TaDA: Training-free recipe for Decoding with Adaptive KV Cache Compression and Mean-centering
Vinay Joshi, Pratik Prabhanjan Brahma, Zicheng Liu, Emad Barsoum

TL;DR
TaDA is a training-free KV cache compression method that adaptively quantizes and mean-centers activations, significantly reducing memory usage while maintaining accuracy, enabling scalable inference for large language models.
Contribution
Introducing TaDA, a novel training-free quantization approach that adaptively compresses KV caches without managing outliers separately, improving scalability and efficiency.
Findings
Reduces KV cache memory to 27% of baseline
Maintains accuracy across various models and context lengths
Eliminates need for separate outlier management in quantization
Abstract
The key-value (KV) cache in transformer models is a critical component for efficient decoding or inference, yet its memory demands scale poorly with sequence length, posing a major challenge for scalable deployment of large language models. Among several approaches to KV cache compression, quantization of key and value activations has been widely explored.
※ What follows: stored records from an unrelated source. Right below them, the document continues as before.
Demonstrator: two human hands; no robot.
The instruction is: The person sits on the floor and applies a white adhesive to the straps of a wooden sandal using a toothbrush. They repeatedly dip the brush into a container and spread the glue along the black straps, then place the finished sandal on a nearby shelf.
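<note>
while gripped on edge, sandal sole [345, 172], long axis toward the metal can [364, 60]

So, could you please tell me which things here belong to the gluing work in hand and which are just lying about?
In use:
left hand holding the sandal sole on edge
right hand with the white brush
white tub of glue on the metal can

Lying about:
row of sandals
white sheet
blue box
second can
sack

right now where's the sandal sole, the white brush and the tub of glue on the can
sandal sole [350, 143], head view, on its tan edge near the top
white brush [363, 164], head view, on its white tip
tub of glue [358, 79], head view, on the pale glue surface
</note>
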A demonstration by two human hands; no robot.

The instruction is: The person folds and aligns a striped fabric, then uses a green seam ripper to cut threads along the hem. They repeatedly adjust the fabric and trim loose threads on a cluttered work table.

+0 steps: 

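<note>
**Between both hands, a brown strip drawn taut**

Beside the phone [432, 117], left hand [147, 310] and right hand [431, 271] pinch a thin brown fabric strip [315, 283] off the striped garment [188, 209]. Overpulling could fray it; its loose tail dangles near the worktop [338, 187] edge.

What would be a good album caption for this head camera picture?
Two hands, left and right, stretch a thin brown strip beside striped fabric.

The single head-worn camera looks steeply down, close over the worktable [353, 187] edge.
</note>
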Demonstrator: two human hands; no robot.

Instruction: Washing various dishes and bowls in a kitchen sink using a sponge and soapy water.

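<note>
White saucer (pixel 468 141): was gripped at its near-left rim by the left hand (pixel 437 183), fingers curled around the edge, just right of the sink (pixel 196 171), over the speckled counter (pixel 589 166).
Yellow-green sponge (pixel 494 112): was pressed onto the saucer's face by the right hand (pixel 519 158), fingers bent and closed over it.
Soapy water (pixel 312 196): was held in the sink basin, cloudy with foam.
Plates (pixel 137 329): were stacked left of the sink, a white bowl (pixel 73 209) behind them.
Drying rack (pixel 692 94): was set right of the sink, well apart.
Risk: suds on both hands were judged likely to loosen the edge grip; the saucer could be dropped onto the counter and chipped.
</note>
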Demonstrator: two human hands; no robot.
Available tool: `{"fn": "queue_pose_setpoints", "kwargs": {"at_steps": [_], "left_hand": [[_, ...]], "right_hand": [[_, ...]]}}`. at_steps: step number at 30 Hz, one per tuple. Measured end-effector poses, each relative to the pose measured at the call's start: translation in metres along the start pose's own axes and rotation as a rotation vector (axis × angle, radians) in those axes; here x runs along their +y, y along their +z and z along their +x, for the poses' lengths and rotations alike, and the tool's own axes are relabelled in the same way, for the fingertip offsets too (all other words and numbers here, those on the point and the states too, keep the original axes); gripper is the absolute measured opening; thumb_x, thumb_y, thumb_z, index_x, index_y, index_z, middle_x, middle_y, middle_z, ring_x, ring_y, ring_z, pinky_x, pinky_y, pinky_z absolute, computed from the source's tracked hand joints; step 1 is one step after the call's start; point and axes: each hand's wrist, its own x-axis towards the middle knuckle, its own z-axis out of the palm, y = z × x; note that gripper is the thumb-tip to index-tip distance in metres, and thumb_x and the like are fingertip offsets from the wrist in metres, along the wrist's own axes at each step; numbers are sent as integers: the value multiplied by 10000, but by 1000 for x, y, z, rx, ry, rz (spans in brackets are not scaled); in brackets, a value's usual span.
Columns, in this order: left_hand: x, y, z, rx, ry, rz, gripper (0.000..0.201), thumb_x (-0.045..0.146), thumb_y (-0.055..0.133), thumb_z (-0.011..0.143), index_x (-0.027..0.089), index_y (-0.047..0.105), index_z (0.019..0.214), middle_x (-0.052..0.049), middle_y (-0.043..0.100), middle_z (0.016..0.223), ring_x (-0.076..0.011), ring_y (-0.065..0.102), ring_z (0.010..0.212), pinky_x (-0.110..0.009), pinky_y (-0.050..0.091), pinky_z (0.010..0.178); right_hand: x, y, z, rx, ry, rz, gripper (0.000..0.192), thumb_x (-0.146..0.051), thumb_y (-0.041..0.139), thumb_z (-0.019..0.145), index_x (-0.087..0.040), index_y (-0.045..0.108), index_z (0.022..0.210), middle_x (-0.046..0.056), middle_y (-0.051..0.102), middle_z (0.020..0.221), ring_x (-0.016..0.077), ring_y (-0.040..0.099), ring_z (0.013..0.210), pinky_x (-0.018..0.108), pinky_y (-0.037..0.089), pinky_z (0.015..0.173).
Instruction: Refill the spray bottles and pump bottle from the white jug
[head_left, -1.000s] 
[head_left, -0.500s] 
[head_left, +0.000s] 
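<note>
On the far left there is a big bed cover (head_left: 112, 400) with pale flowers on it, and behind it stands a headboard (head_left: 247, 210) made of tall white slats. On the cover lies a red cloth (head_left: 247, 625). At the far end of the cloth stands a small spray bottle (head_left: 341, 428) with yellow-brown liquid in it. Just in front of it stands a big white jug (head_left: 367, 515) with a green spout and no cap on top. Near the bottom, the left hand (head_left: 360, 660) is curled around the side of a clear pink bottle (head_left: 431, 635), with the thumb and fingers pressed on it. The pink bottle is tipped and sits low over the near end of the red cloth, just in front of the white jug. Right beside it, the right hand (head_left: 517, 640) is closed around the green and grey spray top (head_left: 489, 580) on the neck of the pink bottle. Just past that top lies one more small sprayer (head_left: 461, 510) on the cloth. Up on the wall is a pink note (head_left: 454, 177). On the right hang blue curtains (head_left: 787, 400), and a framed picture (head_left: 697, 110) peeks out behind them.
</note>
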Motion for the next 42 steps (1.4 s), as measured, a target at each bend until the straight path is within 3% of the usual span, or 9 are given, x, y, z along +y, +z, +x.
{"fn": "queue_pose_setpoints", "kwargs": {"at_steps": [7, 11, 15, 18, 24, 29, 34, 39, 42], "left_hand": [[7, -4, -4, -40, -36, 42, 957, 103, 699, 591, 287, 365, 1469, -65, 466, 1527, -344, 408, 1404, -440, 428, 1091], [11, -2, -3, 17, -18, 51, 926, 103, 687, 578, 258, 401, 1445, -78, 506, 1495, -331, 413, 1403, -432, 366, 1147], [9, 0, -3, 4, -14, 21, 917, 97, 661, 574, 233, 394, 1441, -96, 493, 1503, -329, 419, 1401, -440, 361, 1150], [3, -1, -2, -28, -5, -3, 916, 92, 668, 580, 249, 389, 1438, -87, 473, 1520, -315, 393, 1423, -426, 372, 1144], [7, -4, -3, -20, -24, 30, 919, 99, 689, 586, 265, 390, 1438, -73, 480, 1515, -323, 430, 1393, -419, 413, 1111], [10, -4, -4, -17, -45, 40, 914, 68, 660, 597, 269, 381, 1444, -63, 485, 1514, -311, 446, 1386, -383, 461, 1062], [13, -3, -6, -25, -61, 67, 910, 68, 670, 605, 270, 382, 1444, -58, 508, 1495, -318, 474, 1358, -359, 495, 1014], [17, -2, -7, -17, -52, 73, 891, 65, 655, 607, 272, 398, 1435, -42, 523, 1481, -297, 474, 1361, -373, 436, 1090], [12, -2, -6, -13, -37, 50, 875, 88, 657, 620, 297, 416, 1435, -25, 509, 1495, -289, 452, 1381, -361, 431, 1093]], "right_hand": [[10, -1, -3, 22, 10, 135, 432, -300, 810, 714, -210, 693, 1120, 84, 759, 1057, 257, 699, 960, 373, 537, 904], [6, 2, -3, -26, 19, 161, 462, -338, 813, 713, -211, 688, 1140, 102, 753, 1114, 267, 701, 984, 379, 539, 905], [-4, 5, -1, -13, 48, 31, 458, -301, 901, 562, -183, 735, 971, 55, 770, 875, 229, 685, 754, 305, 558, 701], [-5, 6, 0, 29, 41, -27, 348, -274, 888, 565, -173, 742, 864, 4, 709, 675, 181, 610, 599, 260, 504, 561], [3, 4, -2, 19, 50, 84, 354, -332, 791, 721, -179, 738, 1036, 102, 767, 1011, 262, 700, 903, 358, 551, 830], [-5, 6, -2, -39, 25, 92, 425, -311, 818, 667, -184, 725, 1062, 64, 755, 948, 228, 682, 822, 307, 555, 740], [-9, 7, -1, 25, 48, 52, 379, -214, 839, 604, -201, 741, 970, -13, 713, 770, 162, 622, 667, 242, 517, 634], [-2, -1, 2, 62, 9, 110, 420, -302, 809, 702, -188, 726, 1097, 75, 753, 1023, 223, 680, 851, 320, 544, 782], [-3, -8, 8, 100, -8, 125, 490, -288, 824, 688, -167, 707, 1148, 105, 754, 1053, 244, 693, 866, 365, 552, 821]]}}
Most KV cache quantization methods still need to manage sparse and noncontiguous outliers separately. To address this, we introduce TaDA, a training-free recipe for KV cache compression with quantization precision that adapts to error sensitivity across layers and a mean centering to eliminate separate outlier handling. Our approach yields substantial accuracy improvements for multiple models supporting various context lengths. Moreover, our approach does not need to separately manage outlier elements -- a persistent hurdle in most…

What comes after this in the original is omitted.